> _WORK ORDER_
Please output each line of the data exactly as it appears.

#####

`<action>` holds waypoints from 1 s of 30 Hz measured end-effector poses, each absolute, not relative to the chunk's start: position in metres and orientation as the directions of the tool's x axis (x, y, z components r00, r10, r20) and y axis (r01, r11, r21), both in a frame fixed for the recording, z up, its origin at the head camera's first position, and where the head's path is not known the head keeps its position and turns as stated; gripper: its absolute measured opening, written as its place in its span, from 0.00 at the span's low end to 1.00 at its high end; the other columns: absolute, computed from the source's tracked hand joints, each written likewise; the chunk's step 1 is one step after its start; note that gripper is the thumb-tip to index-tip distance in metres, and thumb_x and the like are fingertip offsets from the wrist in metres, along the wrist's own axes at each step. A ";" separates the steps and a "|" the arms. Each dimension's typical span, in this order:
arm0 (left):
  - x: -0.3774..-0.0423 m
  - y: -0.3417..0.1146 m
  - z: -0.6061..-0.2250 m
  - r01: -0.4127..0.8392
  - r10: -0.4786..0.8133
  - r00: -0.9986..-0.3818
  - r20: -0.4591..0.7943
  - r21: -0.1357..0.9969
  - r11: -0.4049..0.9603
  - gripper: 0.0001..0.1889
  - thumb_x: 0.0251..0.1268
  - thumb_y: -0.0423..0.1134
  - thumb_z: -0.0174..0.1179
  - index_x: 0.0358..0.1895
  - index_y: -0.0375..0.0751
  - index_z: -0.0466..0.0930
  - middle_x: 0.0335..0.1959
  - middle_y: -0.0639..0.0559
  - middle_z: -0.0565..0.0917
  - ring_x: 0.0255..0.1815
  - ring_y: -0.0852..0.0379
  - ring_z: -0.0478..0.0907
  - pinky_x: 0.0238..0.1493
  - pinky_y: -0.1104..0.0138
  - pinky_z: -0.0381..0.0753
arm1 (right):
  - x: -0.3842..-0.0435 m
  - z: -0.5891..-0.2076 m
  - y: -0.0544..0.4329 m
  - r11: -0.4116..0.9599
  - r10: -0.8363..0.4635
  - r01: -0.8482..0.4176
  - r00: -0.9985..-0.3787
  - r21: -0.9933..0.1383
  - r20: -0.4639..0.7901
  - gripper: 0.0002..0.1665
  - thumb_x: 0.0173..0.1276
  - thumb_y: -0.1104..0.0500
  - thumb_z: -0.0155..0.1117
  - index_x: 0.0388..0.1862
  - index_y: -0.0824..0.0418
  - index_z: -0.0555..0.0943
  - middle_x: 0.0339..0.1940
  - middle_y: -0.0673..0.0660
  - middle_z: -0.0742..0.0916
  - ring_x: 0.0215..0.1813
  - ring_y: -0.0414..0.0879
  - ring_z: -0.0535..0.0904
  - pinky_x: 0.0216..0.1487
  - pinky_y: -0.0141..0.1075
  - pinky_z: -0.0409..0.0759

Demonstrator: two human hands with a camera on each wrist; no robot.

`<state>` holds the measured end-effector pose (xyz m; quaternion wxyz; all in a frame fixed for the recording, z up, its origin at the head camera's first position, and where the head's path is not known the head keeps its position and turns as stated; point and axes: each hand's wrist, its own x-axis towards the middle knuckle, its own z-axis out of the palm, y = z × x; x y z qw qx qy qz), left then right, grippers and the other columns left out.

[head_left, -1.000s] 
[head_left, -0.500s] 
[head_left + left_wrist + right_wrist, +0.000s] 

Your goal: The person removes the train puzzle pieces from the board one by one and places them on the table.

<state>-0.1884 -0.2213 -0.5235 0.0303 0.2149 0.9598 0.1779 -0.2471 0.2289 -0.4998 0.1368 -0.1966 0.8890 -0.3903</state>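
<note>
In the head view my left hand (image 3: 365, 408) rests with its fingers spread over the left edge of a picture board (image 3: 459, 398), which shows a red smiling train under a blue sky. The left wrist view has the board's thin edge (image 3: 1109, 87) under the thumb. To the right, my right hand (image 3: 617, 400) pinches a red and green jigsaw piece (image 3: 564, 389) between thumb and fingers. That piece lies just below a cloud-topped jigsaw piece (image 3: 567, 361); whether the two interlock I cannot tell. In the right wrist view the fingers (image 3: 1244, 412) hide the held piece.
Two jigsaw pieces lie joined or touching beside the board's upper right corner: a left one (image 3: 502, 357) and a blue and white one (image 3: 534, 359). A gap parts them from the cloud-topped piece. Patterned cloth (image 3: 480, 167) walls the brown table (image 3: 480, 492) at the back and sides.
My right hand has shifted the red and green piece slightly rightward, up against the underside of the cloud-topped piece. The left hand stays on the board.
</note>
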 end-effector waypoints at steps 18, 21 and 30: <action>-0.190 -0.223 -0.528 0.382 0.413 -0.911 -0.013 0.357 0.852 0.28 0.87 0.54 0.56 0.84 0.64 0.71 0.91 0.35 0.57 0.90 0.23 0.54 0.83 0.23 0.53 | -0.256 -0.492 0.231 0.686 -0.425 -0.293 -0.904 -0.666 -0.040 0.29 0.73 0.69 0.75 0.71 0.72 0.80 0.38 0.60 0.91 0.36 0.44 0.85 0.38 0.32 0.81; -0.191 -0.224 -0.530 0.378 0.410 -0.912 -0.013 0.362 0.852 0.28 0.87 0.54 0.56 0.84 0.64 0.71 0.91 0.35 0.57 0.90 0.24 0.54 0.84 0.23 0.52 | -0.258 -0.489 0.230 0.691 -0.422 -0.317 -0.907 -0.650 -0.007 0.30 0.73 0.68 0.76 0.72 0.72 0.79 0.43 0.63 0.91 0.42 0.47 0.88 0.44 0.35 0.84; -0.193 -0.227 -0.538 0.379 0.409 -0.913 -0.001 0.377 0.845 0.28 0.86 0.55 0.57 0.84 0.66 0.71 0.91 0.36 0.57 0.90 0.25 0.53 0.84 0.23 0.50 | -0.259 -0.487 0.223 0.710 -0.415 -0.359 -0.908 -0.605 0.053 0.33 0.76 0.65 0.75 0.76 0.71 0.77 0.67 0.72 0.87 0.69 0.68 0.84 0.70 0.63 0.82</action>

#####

> _PROBLEM SOLUTION_
`<action>` holds waypoints from 1 s of 30 Hz measured end-effector poses, each absolute, not relative to the chunk's start: position in metres and orientation as the directions of the tool's x axis (x, y, z components r00, r10, r20) and y axis (r01, r11, r21), both in a frame fixed for the recording, z up, its origin at the head camera's first position, and where the head's path is not known the head keeps its position and turns as stated; gripper: its absolute measured opening, written as its place in its span, from 0.00 at the span's low end to 1.00 at its high end; the other columns: absolute, computed from the source's tracked hand joints, each written likewise; the chunk's step 1 is one step after its start; note that gripper is the thumb-tip to index-tip distance in metres, and thumb_x and the like are fingertip offsets from the wrist in metres, along the wrist's own axes at each step. A ";" separates the steps and a "|" the arms. Each dimension's typical span, in this order:
arm0 (left):
  - x: -0.3774..-0.0423 m
  - y: -0.3417..0.1146 m
  - z: -0.6061..-0.2250 m
  - r01: -0.4127..0.8392
  - r10: -0.4786..0.8133
  - r00: -0.9986..-0.3818
  - r20: -0.4591..0.7943
  - r21: -0.1357..0.9969
  - r11: -0.4049..0.9603
  - gripper: 0.0001..0.1889
  - thumb_x: 0.0251..0.1268
  - thumb_y: -0.0423..0.1134
  - thumb_z: -0.0174..0.1179
  - index_x: 0.0358..0.1895
  - index_y: -0.0375..0.0751
  - index_z: -0.0466..0.0930
  - middle_x: 0.0335..0.1959
  - middle_y: -0.0639..0.0559
  - middle_z: -0.0565..0.0917
  - ring_x: 0.0255..0.1815
  - ring_y: -0.0852..0.0379
  - ring_z: -0.0478..0.0907
  - pinky_x: 0.0238..0.1493
  - pinky_y: -0.1104..0.0138
  - pinky_z: -0.0381..0.0753
arm1 (right):
  - x: -0.3842..-0.0435 m
  - z: -0.5891..-0.2076 m
  - y: -0.0544..0.4329 m
  - r11: -0.4116..0.9599
  - r10: -0.8363..0.4635
  - r01: -0.8482..0.4176
  - r00: -0.9985..-0.3787
  - r21: -0.9933..0.1383
  - r20: -0.4639..0.7901
  - gripper: 0.0002..0.1665
  - thumb_x: 0.0173..0.1276
  - thumb_y: -0.1104..0.0500
  - thumb_z: -0.0155..0.1117
  - index_x: 0.0388..0.1862
  - index_y: -0.0824..0.0418
  - index_z: -0.0555..0.0943
  - middle_x: 0.0339..0.1940
  - middle_y: -0.0673..0.0660
  - middle_z: -0.0742..0.0916
  - ring_x: 0.0215..0.1813
  - ring_y: -0.0414..0.0879
  - ring_z: -0.0535..0.0904
  - pinky_x: 0.0216..0.1487
  - pinky_y: -0.0141..0.1075
  - pinky_z: -0.0409..0.0759

Demonstrator: two human hands with a camera on each wrist; no robot.

`<state>` holds the measured end-effector pose (xyz m; quaternion wxyz; all in a frame fixed for the recording, z up, its origin at the head camera's first position, and where the head's path is not known the head keeps its position and turns as stated; point and axes: each hand's wrist, its own x-axis towards the middle knuckle, its own z-axis out of the palm, y = z × x; x y z qw qx qy qz), left then right, grippers and the other columns left out.

[head_left, -1.000s] 
[head_left, -0.500s] 
[head_left + left_wrist + right_wrist, +0.000s] 

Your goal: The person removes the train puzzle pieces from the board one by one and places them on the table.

<state>-0.1884 -0.2213 -0.5235 0.0303 0.2149 0.9598 0.1779 -0.2471 0.2289 -0.4998 0.1368 -0.1966 0.8890 -0.3903</state>
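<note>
In the head view my left hand (image 3: 365, 408) rests with its fingers spread over the left edge of a picture board (image 3: 459, 398), which shows a red smiling train under a blue sky. The left wrist view has the board's thin edge (image 3: 1109, 87) under the thumb. To the right, my right hand (image 3: 617, 400) pinches a red and green jigsaw piece (image 3: 564, 389) between thumb and fingers. That piece lies just below a cloud-topped jigsaw piece (image 3: 567, 361); whether the two interlock I cannot tell. In the right wrist view the fingers (image 3: 1244, 412) hide the held piece.
Two jigsaw pieces lie joined or touching beside the board's upper right corner: a left one (image 3: 502, 357) and a blue and white one (image 3: 534, 359). A gap parts them from the cloud-topped piece. Patterned cloth (image 3: 480, 167) walls the brown table (image 3: 480, 492) at the back and sides.
My right hand has shifted the red and green piece slightly rightward, up against the underside of the cloud-topped piece. The left hand stays on the board.
</note>
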 end-effector waypoints at steps 18, 21 and 30: <action>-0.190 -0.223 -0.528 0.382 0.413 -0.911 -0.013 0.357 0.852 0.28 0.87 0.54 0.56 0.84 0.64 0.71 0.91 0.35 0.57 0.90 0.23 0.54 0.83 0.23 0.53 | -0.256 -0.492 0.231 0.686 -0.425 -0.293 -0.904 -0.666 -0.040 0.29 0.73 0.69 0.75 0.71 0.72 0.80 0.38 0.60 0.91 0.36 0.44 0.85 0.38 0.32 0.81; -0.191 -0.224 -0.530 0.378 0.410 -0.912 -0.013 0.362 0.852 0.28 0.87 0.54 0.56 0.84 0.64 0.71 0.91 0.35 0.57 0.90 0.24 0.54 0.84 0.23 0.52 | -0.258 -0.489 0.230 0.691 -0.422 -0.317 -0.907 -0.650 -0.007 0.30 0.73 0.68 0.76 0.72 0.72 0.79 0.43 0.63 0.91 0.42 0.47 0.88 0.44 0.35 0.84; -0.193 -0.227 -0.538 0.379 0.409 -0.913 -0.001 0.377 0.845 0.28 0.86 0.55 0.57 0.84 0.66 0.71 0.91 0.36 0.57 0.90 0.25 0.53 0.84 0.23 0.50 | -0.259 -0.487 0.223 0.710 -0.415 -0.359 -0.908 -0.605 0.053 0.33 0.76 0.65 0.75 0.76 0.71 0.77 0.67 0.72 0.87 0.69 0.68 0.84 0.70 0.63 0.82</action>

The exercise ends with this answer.